The feds calculated in 2008 that Pacific Northwest Aggregates owed the Yakama leaseholders an additional $194,000.

PNA appealed the order.

The BIA judicial process moves slowly. It wasn’t until 2013 that an auditor confirmed that Pacific Northwest Aggregates had paid royalties based on artificially low prices. Instead of $194,000, the underpayment federal officials had calculated earlier, the BIA administrative court ruled the Pamplin-controlled company actually owed several members of the Yakama Nation $1.23 million.

Pacific Northwest Aggregates has appealed twice more. A BIA spokesperson declined to answer questions about the case, which is now 14 years old.

The second case involves Judy Hunter, a well-known member of the Yakama Nation who started and ran the Lil’ Brown Smoke Shack, a 25,000-square-foot retail operation on the Yakama reservation. (Hunter said the store was named for her small stature and her maiden name, Brown.)

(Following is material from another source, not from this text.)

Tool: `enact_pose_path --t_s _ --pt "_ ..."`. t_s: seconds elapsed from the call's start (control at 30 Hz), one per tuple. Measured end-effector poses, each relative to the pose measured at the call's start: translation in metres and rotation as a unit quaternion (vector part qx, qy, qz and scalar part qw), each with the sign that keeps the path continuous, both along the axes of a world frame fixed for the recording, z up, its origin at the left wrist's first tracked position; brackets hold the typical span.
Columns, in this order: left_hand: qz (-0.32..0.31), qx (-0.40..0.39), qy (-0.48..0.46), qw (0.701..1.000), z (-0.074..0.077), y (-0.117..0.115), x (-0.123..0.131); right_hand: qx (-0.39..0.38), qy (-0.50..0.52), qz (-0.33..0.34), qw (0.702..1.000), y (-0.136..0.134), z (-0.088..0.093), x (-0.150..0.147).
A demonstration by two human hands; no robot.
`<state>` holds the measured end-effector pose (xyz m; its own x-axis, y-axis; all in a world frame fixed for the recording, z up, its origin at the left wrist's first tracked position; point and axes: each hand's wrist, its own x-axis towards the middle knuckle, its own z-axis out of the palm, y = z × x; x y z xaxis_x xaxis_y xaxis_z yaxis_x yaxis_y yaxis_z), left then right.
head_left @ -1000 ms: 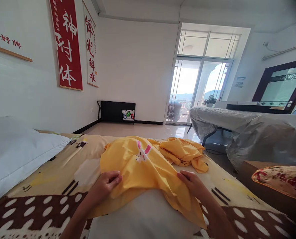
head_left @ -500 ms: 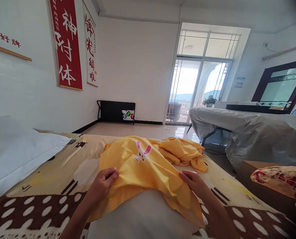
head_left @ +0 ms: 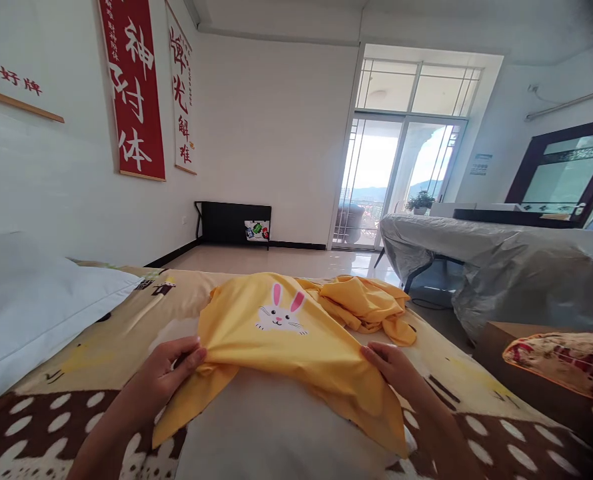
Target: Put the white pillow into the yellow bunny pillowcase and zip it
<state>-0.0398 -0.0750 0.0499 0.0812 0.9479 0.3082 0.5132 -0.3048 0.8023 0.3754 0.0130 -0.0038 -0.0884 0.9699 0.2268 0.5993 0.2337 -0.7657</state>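
Note:
A yellow cloth with a white rabbit print is stretched between my hands; I cannot tell whether it is a garment or a cover. My left hand pinches its left side between thumb and fingers. On the other side my right hand pinches the right edge. Loose corners hang below both hands. Under the cloth's near edge shows a plain white, soft-looking surface, its kind partly hidden. Behind it lies a crumpled yellow cloth on the patterned bedspread.
A white pillow lies at the left. To the right stand a cardboard box with a netted bundle on it and a plastic-covered table. A folded black table leans against the far wall.
My left hand has moved left and pulled the cloth wider. The rabbit print, folded before, now lies flatter with its whole face showing. My right hand has barely moved.

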Motion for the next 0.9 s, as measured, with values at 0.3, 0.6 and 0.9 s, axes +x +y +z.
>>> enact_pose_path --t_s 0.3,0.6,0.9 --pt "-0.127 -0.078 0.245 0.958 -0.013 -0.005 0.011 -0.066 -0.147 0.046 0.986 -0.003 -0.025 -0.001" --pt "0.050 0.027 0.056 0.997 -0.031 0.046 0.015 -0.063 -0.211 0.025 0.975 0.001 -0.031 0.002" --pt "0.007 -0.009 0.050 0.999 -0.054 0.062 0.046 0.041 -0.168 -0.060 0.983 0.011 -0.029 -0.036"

In addition to operating the Smoke Shack, Hunter acquired a permit in 2007 to mine sand and gravel on a patch of the Yakama reservation. The Pamplin companies agreed to pay her a royalty of 60 cents per ton for material they took from her leased property (an allotment separate from the property that is the subject of the federal dispute described earlier). Records show the companies were mining about 15,000 tons a month just before Hunter filed her lawsuit.

Hunter stopped getting payments and decided in April 2019 to sue in Washington state court. Attorneys for Pacific Northwest Aggregates and Ross Island Sand & Gravel admitted in court filings on Aug. 13, 2020, that they were “currently delinquent in submitting royalty payments” and that the “total past due production royalties exceed $1 million.”

The companies also admitted they’d continued mining after Hunter ordered them to stop—but that point was moot because R.B. Pamplin Corp. closed its sand and gravel businesses in May 2019.

Despite that admission, however, the companies’ attorneys argued they should not have to pay because the companies had made excess payments to the leaseholder before Hunter and for other, technical reasons.

The case remains unresolved.

Hunter died May 25 at age 79. Her family declined to comment.